The webinar itself was organized under the Meet the Oceanpreneur program, with session leadership from Impact Hub Athens with ICORSA support  and moderation by Ignasi Mateo, Project Manager at MedWaves and waste prevention expert at the Waste Agency of Catalonia. This framing positioned the discussion squarely within the context of systemic change rather than symptom management.

The Core Thesis: Prevention Over Cleanup

Both speakers, Amaia Rodriguez (CEO and co-founder of Gravity Wave) and Katrin Schuhen (CEO and founder of Wasser 3.0), converged on a fundamental message. Treating pollution after it enters waterways is inefficient, costly, and incomplete. The real solution lies upstream, where waste originates. Katrin articulated this powerfully: “The ocean is not the trash bin, and it is not a filter,” she emphasized, noting that once pollutants enter aquatic systems, they persist indefinitely in sediments, accumulating in food chains and ecosystems.

This prevention-first approach reflects a critical understanding of marine systems. Whereas cleanup efforts address symptoms, prevention addresses root causes by stopping waste from reaching oceans in the first place. Such a shift represents not merely a tactical adjustment but a fundamental recalibration of how society manages resources and production.

Speaker Insights

Gravity Wave: From Collection to Prevention

Amaia Rodriguez presented Gravity Wave’s evolution over nearly six years of operations. The company began by collecting abandoned fishing nets and marine plastic through partnerships with traditional fishermen across the Mediterranean, Atlantic, and now North African regions. Remarkably, Gravity Wave discovered that over 40 percent of collected plastic comprises fishing gear and ghost nets, demonstrating a concentrated pollution source that could be systematically addressed.

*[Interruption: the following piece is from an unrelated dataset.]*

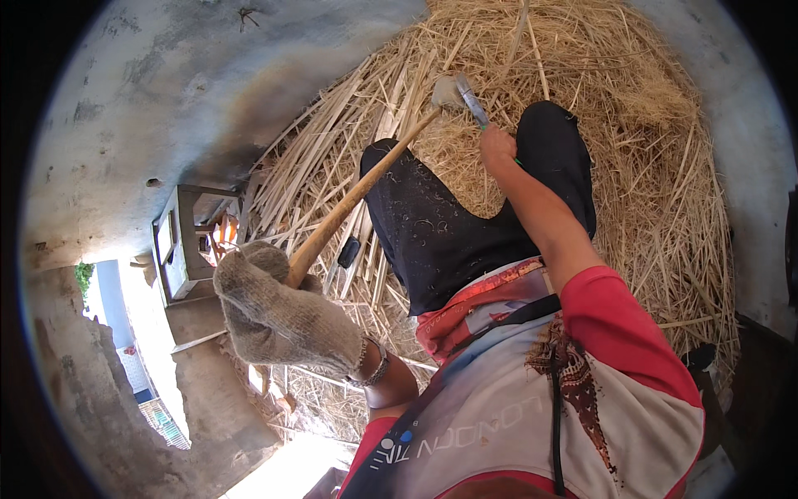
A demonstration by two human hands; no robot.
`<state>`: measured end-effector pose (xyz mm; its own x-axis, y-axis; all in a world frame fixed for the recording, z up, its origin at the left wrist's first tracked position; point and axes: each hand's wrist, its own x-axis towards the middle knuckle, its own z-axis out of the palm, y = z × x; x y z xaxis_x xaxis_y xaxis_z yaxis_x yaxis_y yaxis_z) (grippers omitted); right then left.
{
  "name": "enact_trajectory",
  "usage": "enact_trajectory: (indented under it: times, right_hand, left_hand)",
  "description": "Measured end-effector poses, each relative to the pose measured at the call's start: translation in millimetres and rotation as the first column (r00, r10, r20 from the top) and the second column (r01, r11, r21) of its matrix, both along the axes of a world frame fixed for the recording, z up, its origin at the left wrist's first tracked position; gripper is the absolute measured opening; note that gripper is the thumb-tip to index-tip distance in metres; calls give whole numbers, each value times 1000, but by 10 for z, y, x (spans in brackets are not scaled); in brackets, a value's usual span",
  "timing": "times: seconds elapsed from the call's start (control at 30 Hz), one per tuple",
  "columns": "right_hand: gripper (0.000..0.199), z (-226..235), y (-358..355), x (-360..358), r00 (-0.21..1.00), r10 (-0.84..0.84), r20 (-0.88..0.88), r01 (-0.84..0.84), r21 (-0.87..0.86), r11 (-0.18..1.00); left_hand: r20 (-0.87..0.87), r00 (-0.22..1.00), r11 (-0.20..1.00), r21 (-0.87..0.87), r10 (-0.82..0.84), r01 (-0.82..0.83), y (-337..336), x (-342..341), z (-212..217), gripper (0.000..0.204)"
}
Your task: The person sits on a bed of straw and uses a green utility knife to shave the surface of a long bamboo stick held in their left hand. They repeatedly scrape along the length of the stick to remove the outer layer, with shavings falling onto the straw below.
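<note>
My left hand (pixel 291 312), in a thick grey-brown knitted covering, is closed around the near end of a long wooden pole (pixel 353 195). The pole slants up and away over my left thigh. At its far end is a pale, blurred patch (pixel 447 93) that I cannot make out clearly. My bare right hand (pixel 499 145) grips a knife (pixel 472 101) between my knees. Its metal blade points away, close beside the pole's far end, and a bit of green shows at the handle. Whether the blade touches the pole I cannot tell.
Loose straw and split strips (pixel 648 183) cover the floor around my legs. A small black object (pixel 349 252) lies on the strips beside my left thigh. A wooden cabinet (pixel 189 249) stands against the stained wall (pixel 166 108) at left, near a bright opening (pixel 158 349).
</note>
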<state>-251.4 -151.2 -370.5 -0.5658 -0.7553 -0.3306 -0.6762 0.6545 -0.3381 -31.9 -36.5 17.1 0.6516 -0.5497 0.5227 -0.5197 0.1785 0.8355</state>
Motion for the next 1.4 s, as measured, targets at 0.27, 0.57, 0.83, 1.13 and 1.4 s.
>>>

What distinguished Gravity Wave’s approach was its transition from reactive collection to prevention-focused systems. The company established waste management containers in fishing ports with blockchain-verified traceability, ensuring accountability throughout the supply chain. By 2026, Gravity Wave had engaged over 7,000 traditional fishermen, collected 1.4 million kilograms of waste, and partnered with more than 100 companies committed to circular economy principles.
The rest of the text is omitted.